Sintesi
Microsoft ha rilasciato gli aggiornamenti di sicurezza mensili che risolvono un totale di 80 nuove vulnerabilità, di cui 2 di tipo 0-day.
Note: il vendor afferma che le CVE-2023-23397 e CVE-2023-24880 risultano essere sfruttatate attivamente in rete.
Note (aggiornamento del 21/03/2023): dei Proof of Concept (PoC) per lo sfruttamento delle CVE-2023-24880 e CVE-2023-23415 risultano disponibili in rete.
Rischio
Stima d’impatto della vulnerabilità sulla comunità di riferimento: GRAVE/ROSSO (76,12/100)1.
Tipologia
- Spoofing
- Remote Code Execution
- Security Feature Bypass
- Information Disclosure
- Denial of Service
- Elevation of Privilege
Prodotti e versioni affette
- Azure
- Client Server Run-time Subsystem (CSRSS)
- Internet Control Message Protocol (ICMP)

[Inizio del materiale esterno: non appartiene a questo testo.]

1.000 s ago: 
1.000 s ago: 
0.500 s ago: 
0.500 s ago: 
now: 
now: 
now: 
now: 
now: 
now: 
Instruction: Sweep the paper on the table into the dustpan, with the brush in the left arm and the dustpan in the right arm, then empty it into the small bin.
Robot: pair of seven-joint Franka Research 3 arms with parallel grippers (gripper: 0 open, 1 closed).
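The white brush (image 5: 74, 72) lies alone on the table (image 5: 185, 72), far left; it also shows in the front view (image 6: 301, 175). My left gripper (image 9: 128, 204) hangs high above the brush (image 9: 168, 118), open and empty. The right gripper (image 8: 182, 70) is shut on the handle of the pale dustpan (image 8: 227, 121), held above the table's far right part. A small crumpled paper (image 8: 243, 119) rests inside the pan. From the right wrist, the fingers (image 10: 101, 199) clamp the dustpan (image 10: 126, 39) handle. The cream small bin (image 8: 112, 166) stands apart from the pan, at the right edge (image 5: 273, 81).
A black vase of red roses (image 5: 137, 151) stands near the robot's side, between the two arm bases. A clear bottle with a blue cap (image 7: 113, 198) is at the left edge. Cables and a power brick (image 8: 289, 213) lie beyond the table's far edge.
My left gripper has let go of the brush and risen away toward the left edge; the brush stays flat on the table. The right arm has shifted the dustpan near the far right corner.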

- Microsoft Bluetooth Driver
- Microsoft Dynamics
- Microsoft Edge (Chromium-based)
- Microsoft Graphics Component
- Microsoft Office Excel
- Microsoft Office Outlook
- Microsoft Office SharePoint
- Microsoft OneDrive
- Microsoft PostScript Printer Driver
- Microsoft Printer Drivers
- Microsoft Windows Codecs Library
- Office for Android
- Remote Access Service Point-to-Point Tunneling Protocol
- DNS Server
- Windows Hyper-V
- Service Fabric
- Visual Studio
- Windows Accounts Control
- Windows Bluetooth Service
- Windows Central Resource Manager
- Windows Cryptographic Services
- Windows Defender
- Windows HTTP Protocol Stack
- Windows HTTP.sys
- Windows Internet Key Exchange (IKE) Protocol
- Windows Kernel
- Windows Partition Management Driver
- Windows Point-to-Point Protocol over Ethernet (PPPoE)

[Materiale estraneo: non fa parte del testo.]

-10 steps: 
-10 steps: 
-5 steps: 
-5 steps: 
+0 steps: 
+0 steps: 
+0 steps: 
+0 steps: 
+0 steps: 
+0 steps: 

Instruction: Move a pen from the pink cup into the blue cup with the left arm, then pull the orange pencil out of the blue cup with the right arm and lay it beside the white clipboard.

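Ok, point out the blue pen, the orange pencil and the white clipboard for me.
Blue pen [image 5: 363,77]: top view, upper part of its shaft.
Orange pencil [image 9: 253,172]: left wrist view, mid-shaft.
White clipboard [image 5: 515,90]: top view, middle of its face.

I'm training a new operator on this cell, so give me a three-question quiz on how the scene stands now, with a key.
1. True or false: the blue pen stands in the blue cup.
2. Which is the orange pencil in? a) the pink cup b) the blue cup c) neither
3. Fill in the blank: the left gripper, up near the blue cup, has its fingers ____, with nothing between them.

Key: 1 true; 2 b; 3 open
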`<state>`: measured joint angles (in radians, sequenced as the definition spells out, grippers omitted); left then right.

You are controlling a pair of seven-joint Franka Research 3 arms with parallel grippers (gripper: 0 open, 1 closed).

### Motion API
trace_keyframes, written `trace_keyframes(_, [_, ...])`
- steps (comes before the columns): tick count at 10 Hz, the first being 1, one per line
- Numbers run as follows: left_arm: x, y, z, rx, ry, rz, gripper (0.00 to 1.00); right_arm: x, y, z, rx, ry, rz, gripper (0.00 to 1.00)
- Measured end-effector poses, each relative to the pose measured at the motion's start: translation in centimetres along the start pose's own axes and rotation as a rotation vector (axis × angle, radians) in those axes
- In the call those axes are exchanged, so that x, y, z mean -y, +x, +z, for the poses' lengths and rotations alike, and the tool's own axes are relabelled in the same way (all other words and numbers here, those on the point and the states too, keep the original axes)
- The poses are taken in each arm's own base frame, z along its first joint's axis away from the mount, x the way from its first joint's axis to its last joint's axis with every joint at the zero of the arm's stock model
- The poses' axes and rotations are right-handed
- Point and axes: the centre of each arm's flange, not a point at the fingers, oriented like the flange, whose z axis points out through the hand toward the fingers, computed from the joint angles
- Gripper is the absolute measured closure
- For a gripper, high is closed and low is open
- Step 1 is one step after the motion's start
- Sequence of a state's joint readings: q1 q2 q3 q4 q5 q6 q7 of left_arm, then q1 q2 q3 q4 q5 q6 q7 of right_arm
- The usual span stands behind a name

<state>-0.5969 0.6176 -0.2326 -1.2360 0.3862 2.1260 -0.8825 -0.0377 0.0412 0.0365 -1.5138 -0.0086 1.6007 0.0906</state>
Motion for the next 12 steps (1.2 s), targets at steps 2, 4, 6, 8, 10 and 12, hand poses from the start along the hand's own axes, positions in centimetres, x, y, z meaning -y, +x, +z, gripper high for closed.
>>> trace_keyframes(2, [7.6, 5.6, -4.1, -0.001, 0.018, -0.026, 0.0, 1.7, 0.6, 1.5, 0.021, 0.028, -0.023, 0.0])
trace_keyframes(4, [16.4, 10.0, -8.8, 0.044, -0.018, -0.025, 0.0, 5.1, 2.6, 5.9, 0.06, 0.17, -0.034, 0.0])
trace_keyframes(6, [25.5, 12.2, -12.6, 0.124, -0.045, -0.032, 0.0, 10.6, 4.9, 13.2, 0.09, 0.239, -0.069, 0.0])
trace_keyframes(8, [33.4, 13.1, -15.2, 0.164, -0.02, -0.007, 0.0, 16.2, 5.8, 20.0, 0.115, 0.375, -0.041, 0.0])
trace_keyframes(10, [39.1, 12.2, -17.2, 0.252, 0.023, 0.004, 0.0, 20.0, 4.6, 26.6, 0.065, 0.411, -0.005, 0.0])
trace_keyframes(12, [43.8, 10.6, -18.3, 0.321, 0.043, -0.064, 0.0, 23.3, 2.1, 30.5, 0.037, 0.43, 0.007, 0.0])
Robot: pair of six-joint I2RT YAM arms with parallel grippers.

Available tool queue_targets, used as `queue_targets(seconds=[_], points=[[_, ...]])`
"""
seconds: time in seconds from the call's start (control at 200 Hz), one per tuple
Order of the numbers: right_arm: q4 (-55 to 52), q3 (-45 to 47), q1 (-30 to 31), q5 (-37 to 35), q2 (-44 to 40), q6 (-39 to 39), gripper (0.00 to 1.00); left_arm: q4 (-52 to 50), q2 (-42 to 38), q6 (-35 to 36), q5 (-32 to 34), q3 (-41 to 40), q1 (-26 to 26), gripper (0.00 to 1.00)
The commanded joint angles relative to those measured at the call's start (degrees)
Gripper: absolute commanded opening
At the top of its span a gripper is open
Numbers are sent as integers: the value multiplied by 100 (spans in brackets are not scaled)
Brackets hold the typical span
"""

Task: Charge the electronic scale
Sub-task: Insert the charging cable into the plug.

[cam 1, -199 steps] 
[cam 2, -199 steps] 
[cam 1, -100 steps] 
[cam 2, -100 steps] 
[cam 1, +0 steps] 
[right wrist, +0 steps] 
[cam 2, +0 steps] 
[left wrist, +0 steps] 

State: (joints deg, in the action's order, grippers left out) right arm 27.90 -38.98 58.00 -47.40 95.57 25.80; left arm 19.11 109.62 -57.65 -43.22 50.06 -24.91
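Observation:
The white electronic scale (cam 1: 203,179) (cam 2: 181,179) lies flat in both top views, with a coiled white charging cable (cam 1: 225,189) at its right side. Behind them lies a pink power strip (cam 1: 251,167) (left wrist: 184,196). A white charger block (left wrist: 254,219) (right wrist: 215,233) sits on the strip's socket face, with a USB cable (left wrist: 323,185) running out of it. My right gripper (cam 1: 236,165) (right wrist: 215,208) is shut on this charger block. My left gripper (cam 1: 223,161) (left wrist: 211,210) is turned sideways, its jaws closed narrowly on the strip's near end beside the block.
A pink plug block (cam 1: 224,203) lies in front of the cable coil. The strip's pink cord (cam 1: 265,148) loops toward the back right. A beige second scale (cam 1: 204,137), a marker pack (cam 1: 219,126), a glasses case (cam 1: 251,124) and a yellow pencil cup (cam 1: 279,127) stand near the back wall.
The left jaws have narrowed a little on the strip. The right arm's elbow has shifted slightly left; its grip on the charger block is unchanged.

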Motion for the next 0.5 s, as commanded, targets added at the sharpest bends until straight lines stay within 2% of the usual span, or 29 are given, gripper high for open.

- Windows Remote Procedure Call
- Windows Remote Procedure Call Runtime
- Windows Resilient File System (ReFS)
- Windows Secure Channel
- Windows SmartScreen
- Windows TPM
- Windows Win32K
Azioni di mitigazione
In linea con le dichiarazioni del vendor, si raccomanda di procedere all’aggiornamento dei prodotti impattati attraverso l’apposita funzione di Windows Update.

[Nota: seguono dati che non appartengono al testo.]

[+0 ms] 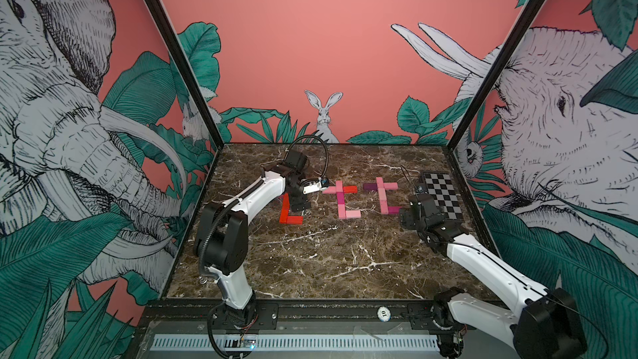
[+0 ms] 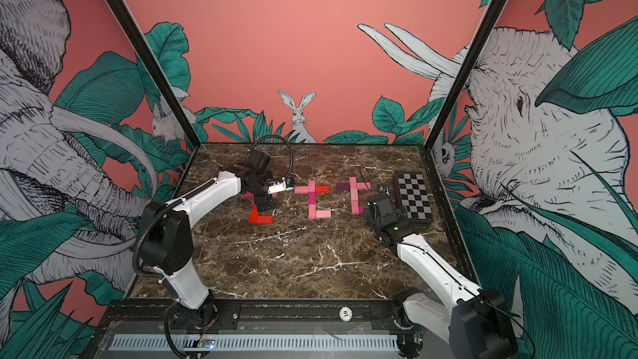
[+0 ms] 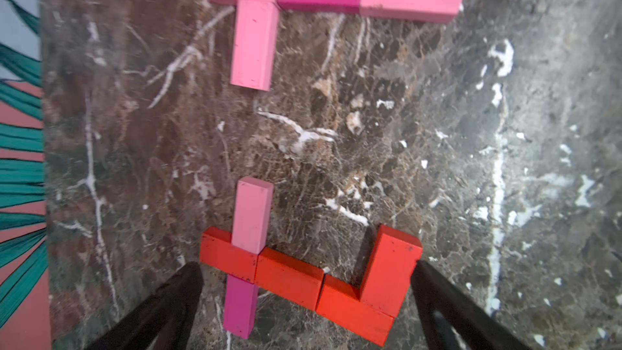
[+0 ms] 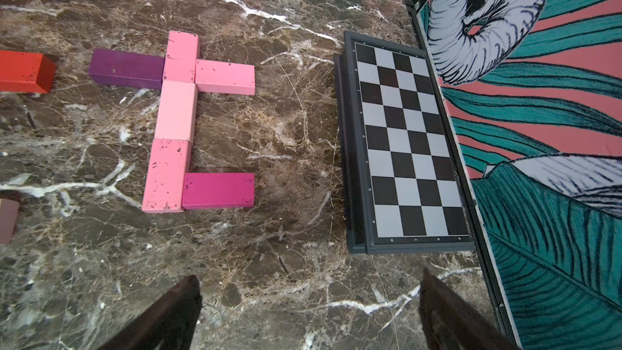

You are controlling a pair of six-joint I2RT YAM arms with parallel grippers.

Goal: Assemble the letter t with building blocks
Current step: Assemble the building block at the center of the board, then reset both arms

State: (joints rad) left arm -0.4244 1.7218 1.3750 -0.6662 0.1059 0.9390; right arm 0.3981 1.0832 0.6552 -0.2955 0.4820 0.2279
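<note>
Three t shapes of building blocks lie in a row on the marble table in both top views. The left one is red (image 1: 290, 218) (image 3: 289, 277), crossed by a light pink block (image 3: 252, 217) and a magenta block (image 3: 239, 308). My left gripper (image 1: 298, 202) (image 3: 308, 284) hovers over it, open, its fingers (image 3: 181, 297) wide on either side of the red blocks and gripping nothing. The middle t (image 1: 340, 202) (image 3: 255, 42) is pink. The right t (image 1: 381, 198) (image 4: 175, 112) has a dark purple arm (image 4: 126, 69). My right gripper (image 1: 405, 217) (image 4: 308, 294) is open over bare marble.
A black-and-white checkered board (image 1: 442, 195) (image 4: 404, 143) lies along the table's right edge, beside the right t and close to my right arm. Patterned walls close off the left, back and right sides of the table (image 1: 310, 264).
</note>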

Identificatori univoci vulnerabilità
Riferimenti
https://msrc.microsoft.com/update-guide/releaseNote/2023-Mar
https://msrc.microsoft.com/update-guide (NB: filtro: patch tuesday – March 2023)
1La presente stima è effettuata tenendo conto di diversi parametri, tra i quali: CVSS, disponibilità di patch/workaround e PoC, diffusione dei software/dispositivi interessati nella comunità di riferimento.